What the exercise asks: The reply should hold only the lines from the one with "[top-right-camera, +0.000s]" to the one with "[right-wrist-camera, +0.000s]", both ends kept, exactly as they appear below, without any pictures.

Supplied material:
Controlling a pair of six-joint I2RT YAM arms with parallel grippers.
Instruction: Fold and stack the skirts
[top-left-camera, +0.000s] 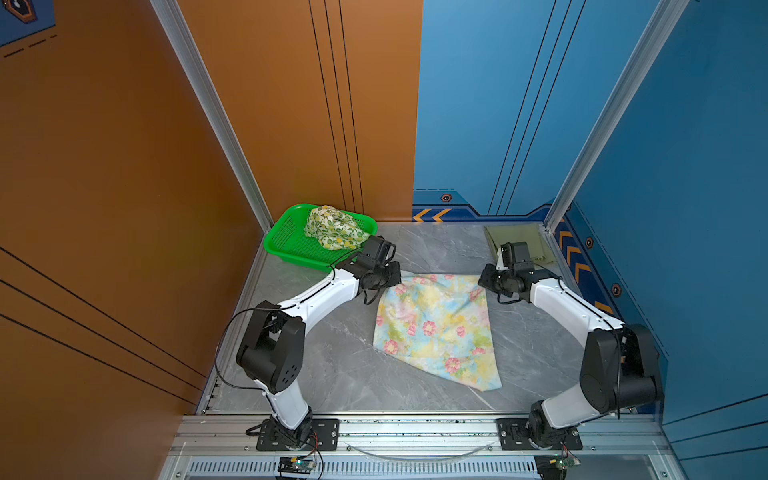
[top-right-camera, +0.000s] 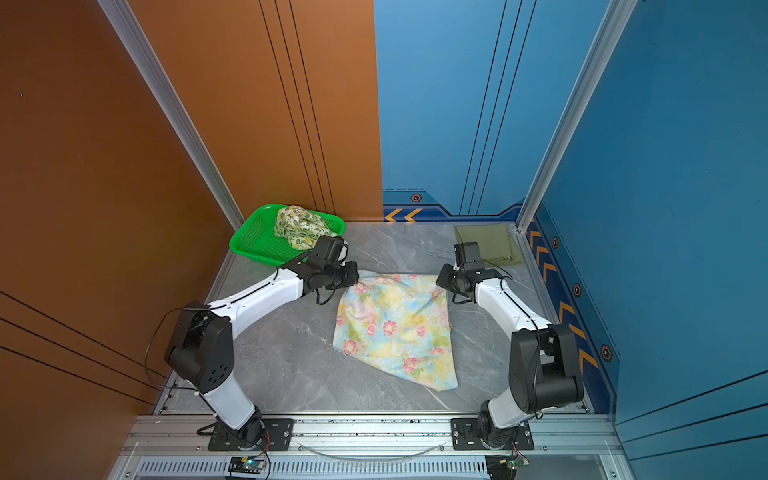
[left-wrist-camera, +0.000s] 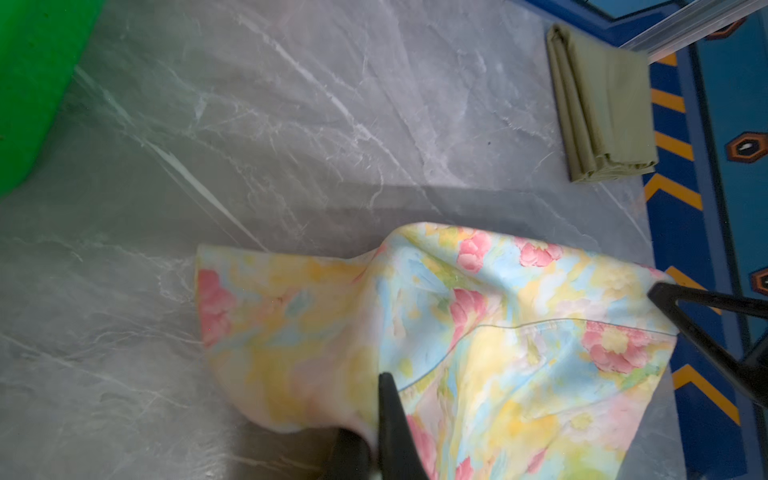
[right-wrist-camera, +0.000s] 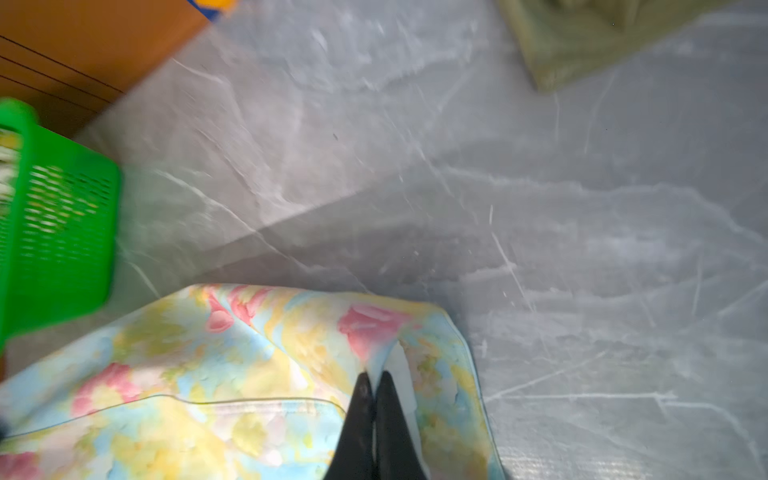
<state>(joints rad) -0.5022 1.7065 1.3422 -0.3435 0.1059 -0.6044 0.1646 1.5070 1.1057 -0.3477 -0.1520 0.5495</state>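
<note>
Jaws of both arms clenched on the far corners of the flowered skirt (top-left-camera: 436, 328) lying mid-bench (top-left-camera: 324, 374), raise level and in step, draw the far edge onto the near hem, match corners, release only once flat.

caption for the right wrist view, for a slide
Right hand pinching an edge of the floral skirt on the grey table, green basket and olive skirt beyond.

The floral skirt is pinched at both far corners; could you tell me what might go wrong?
The left gripper and right gripper each pinch only a thin edge of the floral skirt; it may slip when lifted.
It lies askew, so the fold may come out uneven.
The basket beside the left gripper may get nudged.
</note>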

Exercise response:
[top-right-camera, +0.000s] 
[left-wrist-camera, +0.000s] 
[right-wrist-camera, +0.000s] 

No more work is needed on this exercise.